Lawmakers from both sides of the aisle had harsh words Tuesday for legislation that would allow some cities and towns to post public notices online instead of in paid newspaper notices. Communities with populations smaller than 100,000 people would still be required to publish notices in newspapers under the proposed law.
The bill moved forward in committee Tuesday before House leaders opted to delay a vote that would have sent it to the Senate for approval. It was the only bill being considered by the House Tuesday that didn’t receive a floor vote.
Critics said the measure would hurt local newspapers that depend on ad revenue and make it harder for residents to follow government business. The newspapers industry opposes the effort.
“Public notice is a fundamental right recognized by the founding fathers of our nation,” said Democratic Rep. Bruce Wheeler of Tucson.

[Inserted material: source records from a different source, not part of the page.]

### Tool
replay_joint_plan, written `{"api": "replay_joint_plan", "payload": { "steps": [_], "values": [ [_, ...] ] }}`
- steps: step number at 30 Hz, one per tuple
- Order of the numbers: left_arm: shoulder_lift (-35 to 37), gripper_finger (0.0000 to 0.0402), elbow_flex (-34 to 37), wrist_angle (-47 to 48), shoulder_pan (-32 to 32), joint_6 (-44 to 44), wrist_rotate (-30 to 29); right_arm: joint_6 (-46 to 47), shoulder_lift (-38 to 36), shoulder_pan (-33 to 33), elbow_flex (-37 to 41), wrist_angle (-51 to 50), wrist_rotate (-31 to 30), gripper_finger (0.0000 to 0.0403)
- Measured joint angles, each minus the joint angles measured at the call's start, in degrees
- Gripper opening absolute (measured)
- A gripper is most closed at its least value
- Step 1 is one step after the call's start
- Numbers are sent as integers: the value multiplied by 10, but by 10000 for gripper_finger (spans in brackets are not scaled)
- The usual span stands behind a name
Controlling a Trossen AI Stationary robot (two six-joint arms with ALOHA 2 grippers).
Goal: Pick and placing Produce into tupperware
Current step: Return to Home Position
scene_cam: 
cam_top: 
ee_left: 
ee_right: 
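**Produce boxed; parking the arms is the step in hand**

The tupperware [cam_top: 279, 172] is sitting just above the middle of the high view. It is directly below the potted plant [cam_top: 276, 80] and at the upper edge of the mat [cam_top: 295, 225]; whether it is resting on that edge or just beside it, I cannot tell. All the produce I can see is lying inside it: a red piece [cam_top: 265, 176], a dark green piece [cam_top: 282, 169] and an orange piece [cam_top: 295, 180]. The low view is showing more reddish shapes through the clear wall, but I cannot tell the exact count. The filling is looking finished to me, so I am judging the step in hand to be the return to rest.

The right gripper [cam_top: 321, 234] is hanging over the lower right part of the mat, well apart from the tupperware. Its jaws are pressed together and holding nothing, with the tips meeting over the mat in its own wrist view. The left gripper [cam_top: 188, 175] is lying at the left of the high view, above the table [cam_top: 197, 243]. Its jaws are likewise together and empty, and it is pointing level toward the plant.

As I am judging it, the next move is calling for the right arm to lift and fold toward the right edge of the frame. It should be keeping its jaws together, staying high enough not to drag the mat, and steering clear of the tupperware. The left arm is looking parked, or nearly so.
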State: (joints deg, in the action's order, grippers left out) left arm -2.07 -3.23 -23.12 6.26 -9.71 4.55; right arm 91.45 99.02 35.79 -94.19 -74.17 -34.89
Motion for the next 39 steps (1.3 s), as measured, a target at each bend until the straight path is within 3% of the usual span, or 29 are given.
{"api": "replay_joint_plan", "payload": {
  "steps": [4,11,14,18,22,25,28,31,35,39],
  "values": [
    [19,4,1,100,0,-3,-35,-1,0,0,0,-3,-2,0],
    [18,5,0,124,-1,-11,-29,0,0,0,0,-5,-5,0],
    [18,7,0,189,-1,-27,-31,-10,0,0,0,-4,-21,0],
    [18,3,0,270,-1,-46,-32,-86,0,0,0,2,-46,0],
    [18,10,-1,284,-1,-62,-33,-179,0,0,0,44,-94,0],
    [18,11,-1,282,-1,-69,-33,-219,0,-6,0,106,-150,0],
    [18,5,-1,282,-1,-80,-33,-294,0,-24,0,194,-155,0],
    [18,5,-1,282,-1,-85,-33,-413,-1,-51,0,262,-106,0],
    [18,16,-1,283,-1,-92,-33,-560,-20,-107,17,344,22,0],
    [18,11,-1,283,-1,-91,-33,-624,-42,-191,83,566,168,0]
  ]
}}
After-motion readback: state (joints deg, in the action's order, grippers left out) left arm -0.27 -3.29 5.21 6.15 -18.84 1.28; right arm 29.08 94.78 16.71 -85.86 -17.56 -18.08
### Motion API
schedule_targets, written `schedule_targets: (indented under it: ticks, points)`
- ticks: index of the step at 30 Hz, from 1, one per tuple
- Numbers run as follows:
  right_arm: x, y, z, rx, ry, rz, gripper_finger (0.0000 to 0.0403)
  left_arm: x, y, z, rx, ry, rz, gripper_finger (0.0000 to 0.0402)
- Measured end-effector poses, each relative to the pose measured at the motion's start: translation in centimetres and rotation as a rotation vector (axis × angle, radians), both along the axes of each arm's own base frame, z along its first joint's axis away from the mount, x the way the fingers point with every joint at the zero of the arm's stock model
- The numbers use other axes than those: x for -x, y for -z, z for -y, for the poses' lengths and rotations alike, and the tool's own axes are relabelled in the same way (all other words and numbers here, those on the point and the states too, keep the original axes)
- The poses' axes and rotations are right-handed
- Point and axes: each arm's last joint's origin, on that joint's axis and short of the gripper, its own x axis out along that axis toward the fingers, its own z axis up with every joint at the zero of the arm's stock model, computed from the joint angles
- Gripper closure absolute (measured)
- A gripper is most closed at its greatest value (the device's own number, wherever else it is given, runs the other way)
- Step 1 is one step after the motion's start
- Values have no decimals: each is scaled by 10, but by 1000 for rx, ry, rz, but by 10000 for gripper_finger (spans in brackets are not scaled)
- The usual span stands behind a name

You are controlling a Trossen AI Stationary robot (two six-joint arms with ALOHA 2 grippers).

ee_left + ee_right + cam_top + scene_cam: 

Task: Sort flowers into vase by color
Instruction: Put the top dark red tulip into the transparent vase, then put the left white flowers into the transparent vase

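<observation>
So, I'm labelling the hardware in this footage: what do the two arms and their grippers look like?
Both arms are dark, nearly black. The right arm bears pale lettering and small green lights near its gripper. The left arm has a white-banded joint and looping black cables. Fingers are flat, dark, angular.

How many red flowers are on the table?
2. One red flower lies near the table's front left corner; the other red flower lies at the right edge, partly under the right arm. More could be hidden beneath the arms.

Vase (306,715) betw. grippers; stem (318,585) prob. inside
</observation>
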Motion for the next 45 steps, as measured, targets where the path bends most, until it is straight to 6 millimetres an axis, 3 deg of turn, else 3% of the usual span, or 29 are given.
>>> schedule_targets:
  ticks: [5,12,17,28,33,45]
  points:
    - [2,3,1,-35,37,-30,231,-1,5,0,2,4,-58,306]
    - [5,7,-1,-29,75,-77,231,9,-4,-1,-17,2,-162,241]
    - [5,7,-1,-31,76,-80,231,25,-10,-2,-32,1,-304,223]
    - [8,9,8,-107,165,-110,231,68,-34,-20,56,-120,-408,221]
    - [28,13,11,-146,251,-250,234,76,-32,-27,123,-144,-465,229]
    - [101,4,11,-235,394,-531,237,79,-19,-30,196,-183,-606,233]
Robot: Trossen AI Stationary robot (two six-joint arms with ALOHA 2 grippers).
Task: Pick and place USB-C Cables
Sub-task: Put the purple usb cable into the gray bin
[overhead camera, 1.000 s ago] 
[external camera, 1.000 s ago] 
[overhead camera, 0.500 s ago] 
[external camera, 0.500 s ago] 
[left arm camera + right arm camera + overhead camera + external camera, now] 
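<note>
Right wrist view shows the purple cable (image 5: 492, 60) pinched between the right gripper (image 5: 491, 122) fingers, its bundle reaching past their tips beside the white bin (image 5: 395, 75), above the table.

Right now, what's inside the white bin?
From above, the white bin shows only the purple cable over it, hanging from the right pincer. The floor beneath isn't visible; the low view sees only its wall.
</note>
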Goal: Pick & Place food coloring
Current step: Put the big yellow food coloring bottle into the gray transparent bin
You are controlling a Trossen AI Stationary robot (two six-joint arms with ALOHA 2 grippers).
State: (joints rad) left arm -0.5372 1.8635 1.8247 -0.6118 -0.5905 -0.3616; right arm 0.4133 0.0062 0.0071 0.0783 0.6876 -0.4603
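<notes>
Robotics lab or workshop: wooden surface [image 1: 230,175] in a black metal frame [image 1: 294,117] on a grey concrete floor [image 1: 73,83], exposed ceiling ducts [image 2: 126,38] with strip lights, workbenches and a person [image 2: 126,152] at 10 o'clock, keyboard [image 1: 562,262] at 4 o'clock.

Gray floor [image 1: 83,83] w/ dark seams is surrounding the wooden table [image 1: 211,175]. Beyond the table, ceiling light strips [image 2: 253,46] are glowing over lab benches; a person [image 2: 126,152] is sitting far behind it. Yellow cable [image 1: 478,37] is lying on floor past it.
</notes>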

Republican Rep. Karen Fann of Prescott said some elderly, low-income and rural residents don’t have access to computers or the Internet and would be left behind if the measure became law.
Republican leaders pushing the bill seemed shocked and agitated by the united front against the measure.
Republican Rep. John Kavanagh of Fountain Hills noted that some opponents of the measure were frequent critics of government mandates and subsidies.
He said it was unfair to require local governments to spend money to publish “absurd notices that no one even reads.” Kavanagh accused critics of the measure of backing “corporate welfare to newspapers.”
Republican Rep. Bob Thorpe of Flagstaff suggested concerned residents set up Web alerts to follow issues being considered by local governments.
Newspaper representatives argued in committee last month that having an outside entity like a newspaper publish notices puts a check on government, because otherwise important notices could be hidden on an obscure website or difficult to find.
Similar bills in recent years have repeatedly failed to win passage.